▸ Description of the task: Lines holding the word "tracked" must be located in the listing below and copied.

▸ Given material:

★ ★ ★

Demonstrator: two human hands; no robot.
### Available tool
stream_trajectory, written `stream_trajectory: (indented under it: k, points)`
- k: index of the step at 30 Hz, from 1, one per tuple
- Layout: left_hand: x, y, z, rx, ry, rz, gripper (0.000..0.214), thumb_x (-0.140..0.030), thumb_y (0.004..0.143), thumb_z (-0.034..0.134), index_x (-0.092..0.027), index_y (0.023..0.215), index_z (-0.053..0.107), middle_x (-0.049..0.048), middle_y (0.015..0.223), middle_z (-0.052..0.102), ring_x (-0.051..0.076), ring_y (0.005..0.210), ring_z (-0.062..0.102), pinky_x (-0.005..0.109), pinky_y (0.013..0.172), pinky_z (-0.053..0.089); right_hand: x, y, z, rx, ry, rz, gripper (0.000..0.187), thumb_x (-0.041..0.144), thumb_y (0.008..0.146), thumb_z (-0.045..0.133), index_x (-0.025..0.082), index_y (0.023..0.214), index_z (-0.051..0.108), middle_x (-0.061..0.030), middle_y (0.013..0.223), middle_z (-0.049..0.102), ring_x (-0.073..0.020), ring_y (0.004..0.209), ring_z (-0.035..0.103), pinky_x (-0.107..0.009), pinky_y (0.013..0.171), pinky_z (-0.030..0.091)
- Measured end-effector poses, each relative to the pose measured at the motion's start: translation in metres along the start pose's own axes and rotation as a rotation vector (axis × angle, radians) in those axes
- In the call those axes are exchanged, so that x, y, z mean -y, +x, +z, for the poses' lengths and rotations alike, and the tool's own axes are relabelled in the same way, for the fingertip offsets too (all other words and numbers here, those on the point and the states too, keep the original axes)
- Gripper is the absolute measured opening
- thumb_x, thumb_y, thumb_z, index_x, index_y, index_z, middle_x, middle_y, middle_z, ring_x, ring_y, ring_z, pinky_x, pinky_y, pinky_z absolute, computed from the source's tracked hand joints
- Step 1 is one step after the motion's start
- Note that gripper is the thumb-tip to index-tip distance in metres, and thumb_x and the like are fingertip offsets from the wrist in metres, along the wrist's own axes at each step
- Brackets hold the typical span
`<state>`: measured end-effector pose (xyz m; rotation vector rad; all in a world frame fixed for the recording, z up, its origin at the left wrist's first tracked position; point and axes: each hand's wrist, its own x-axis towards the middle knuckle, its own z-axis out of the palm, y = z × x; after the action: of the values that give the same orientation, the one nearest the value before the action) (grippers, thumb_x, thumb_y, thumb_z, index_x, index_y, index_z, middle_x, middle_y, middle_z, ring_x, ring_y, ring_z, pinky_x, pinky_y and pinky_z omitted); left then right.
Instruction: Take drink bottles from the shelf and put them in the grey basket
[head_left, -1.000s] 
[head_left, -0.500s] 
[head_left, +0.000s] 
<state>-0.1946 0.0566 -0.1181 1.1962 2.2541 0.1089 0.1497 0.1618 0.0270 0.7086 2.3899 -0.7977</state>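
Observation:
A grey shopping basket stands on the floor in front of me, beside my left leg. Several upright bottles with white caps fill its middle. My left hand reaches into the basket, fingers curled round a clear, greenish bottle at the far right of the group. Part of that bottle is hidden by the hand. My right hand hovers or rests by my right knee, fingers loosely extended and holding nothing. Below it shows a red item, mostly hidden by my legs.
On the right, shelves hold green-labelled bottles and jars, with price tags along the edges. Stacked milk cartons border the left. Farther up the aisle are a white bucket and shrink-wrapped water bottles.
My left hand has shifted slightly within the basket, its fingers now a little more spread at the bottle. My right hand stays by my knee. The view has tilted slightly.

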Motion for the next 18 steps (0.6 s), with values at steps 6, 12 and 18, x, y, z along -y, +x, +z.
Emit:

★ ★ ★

▸ Solution:
- thumb_x, thumb_y, thumb_z, index_x, index_y, index_z, middle_x, middle_y, middle_z, ring_x, ring_y, ring_z, pinky_x, pinky_y, pinky_z absolute, computed from the source's tracked hand joints
`<state>`: measured end-effector pose (xyz m; rotation vector rad; all in a world frame fixed for the recording, z up, its origin at the left wrist's first tracked position; point and axes: each hand's wrist, its own x-axis towards the middle knuckle, its own z-axis out of the palm, y = z × x; after the action: of the values that give the same orientation, the one nearest the value before the action) (grippers, thumb_x, thumb_y, thumb_z, index_x, index_y, index_z, middle_x, middle_y, middle_z, ring_x, ring_y, ring_z, pinky_x, pinky_y and pinky_z omitted); left then right.

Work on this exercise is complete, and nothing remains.